There's a reason why voting booths have partitions. Your vote is your vote and nobody else has the right to know who or what you voted for, unless you choose to tell them. For those who felt uncomfortable with the voting, next time tell people standing around you to back off. Don't let your vote be changed because you're intimidated ÷ stand up for yourself!

Sen. Buchanan said he believes students said no on the fee because we were unhappy with the election process. There are two things I find wrong with this statement. First, what if votes were swayed the other way and students voted yes because a student leader was standing 10 feet from them? Maybe the true vote would have been an even larger margin between yes and no. Second, I voted no. I didn't vote no because I didn't like the election process. I voted no because I work damn hard as a grad student and a TA for biology. I earn my money. I don't go to concerts. I don't care about campus activities. I don't care about most of the organizations on campus. I either don't have the time or the energy to do anything but study, do homework, prepare for my labs and grade papers. I pay for my own tuition and fees. I'm not about to give up more money each semester so other people can enjoy the benefits of my money.

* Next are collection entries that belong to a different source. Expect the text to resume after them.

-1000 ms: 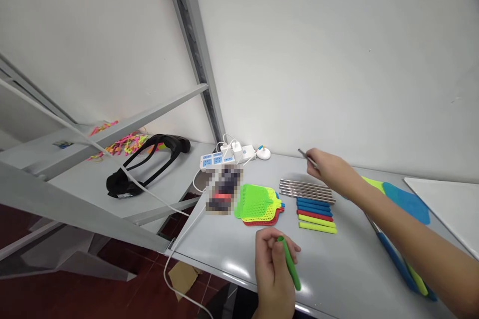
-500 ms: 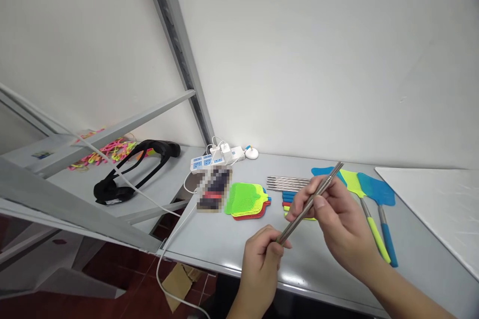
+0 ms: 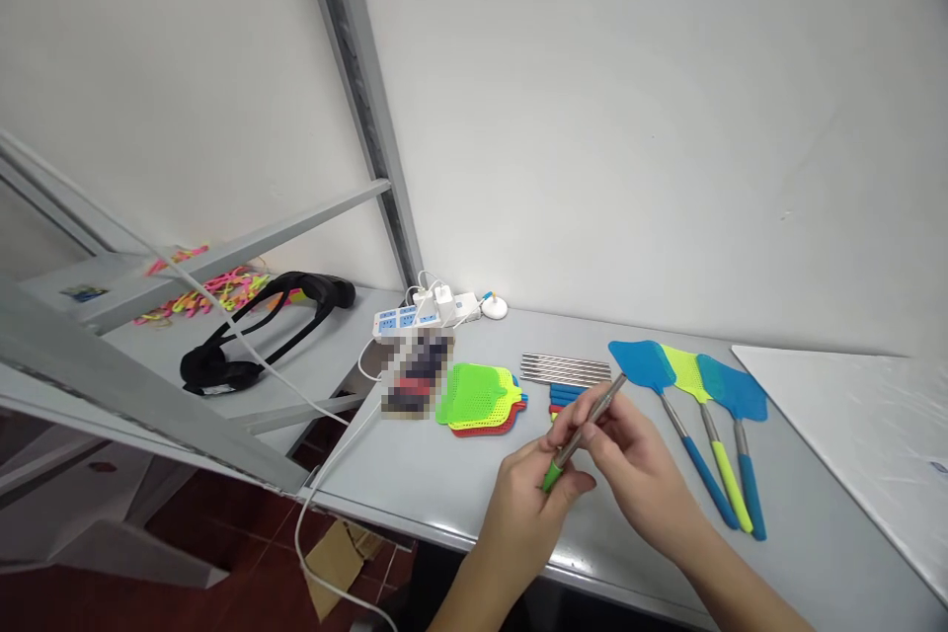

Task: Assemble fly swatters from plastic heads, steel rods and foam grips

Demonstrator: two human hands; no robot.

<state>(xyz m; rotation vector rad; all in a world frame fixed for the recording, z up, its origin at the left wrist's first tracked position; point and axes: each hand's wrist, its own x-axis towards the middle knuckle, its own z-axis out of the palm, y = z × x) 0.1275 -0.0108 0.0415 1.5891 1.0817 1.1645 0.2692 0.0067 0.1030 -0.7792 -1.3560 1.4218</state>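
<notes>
My left hand is closed around a green handle, whose tip shows between the fingers. A metal rod extends from the handle, tilted up to the right. My right hand pinches this rod between thumb and fingers. Behind the hands lies a row of several metal rods, with coloured handles in front of them, partly hidden. To their left are stacked fly swatter heads, green on top, yellow and red beneath. Right of my hands lie a blue fly swatter, a yellow-green one and another blue one.
A power strip with white plugs and a blurred phone-like object lie left on the grey table. Metal shelf posts, a black headset-like strap and a white cable are further left. A white panel lies right.
Both hands have moved down and closer together. The green handle now shows in my left hand, and a shorter length of rod is visible. The view has shifted slightly.
</notes>
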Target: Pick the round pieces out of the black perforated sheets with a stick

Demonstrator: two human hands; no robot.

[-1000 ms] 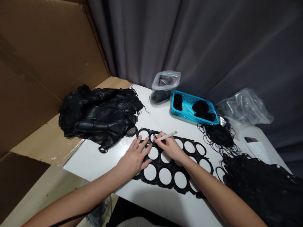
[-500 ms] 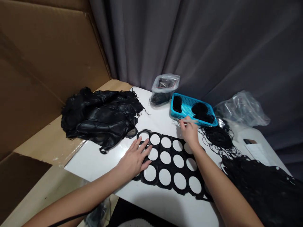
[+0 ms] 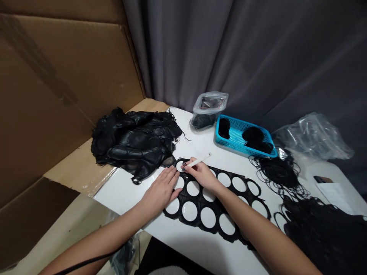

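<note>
A black rubbery sheet [image 3: 197, 205] with rows of round holes lies flat on the white table. My left hand [image 3: 163, 188] rests palm down on its left end, fingers stretched out. At the sheet's far left corner, my right hand [image 3: 202, 175] pinches a slim white pen-like tool [image 3: 200, 159]. The tool's lower end is at the edge of the corner hole, mostly hidden by my fingers. Just beyond my left fingertips is a heap of crumpled black sheets [image 3: 134, 139].
A blue basket [image 3: 233, 143] holding black bundles stands at the back, beside a clear bag [image 3: 208, 110] with dark contents. Thin black rings [image 3: 279, 172], another plastic bag [image 3: 315, 135] and a black pile [image 3: 323, 229] lie right. Cardboard [image 3: 63, 68] rises on the left.
My right hand has moved left with the white tool, from near the basket to the sheet's far left corner. My left hand stays on the sheet. The view has shifted slightly.
</note>
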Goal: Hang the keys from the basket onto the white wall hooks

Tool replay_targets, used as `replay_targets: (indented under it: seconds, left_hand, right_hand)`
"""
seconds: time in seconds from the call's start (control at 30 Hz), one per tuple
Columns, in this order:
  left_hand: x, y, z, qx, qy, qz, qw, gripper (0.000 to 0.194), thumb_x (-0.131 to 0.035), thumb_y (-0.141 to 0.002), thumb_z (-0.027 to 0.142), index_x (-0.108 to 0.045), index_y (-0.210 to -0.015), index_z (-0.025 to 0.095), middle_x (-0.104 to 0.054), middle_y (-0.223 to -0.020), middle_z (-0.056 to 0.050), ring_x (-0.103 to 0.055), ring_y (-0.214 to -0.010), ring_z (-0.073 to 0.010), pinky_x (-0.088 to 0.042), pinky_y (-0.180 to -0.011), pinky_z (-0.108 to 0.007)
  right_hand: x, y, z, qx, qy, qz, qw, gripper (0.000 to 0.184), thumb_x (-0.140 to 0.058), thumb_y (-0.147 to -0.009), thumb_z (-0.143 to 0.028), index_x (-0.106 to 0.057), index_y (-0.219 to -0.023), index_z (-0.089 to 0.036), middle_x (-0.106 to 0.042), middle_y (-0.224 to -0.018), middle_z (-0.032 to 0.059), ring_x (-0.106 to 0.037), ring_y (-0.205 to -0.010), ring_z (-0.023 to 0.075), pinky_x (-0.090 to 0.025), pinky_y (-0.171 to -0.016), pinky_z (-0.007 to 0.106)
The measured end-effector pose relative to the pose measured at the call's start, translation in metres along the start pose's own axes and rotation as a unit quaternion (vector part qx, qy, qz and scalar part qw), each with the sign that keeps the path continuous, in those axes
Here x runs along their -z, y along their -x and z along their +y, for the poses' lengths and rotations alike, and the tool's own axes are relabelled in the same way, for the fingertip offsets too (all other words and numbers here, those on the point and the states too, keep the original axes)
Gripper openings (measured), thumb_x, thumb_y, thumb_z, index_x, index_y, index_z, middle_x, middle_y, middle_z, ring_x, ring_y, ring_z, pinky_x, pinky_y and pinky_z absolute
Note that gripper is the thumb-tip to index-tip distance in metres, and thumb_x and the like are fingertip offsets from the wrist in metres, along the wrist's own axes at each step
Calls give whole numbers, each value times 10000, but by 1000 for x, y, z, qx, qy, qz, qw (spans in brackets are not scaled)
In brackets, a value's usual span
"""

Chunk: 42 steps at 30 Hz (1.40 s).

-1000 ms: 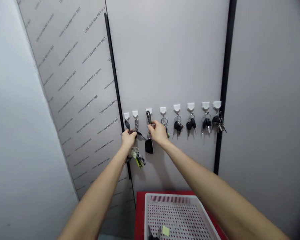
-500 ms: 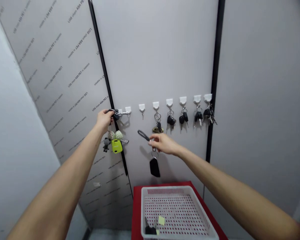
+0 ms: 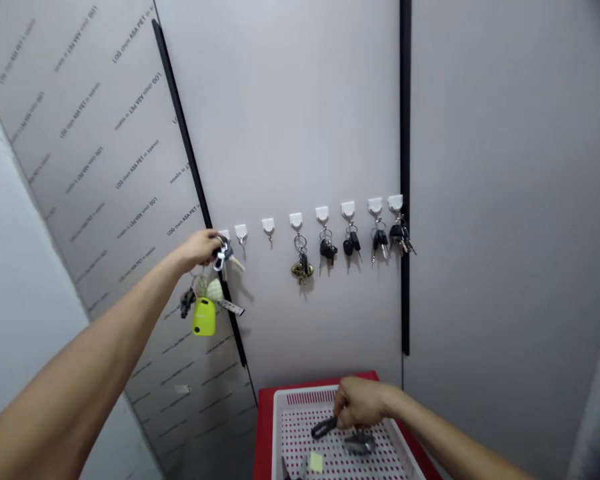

So, the fee may have been refundable. I would rather not waste time trying to get it back. I would rather not have to pay it in the first place.

So, to some of the student leaders, stop bitching about the results (especially when there's already a tuition hike in place), and take the word of the students who did vote ÷ the majority of us don't want to pay an activity fee.

Erin Tucker
natural resources graduate student


Appropriate to televise trained killers' deaths

For those of you that missed Sara Warzecka's column yesterday, let me sum it up for you: "Oh, those poor Americans being forced to watch scenes of death, agony and war. It's horrible to see." Yeah, well try experiencing it; I bet it's a lot worse. She argues that as Americans we are entitled to our ignorance and bliss while others die for our luxury. Keep in mind these were not the Iraqi victims of war, but those who volunteered to participate in such. Did you know that while CNN looked like a video game, CNN International showed real images of death and war? If we're supposed to be so great and understanding, how come the media treats us like little sheltered children? Isn't democracy and freedom dependent on an informed population?

She did have a good point in explaining that these images were used solely for shock value, but she then proceeded to drop the ball. These images were propaganda, meant to make Americans believe that Iraqis are savages. What she and almost every other publication fail to mention is that those killed were not simply U.S. contractors but mercenaries. That's right, hired killers. Many of who hail from the South African apartheid, recently out of work with an itchy trigger finger. They kill for love of money and/or killing, and you're paying them to do it. It is not only irresponsible, but reprehensible, of the United States to hire those convicted of crimes against humanity to respect life and restore order.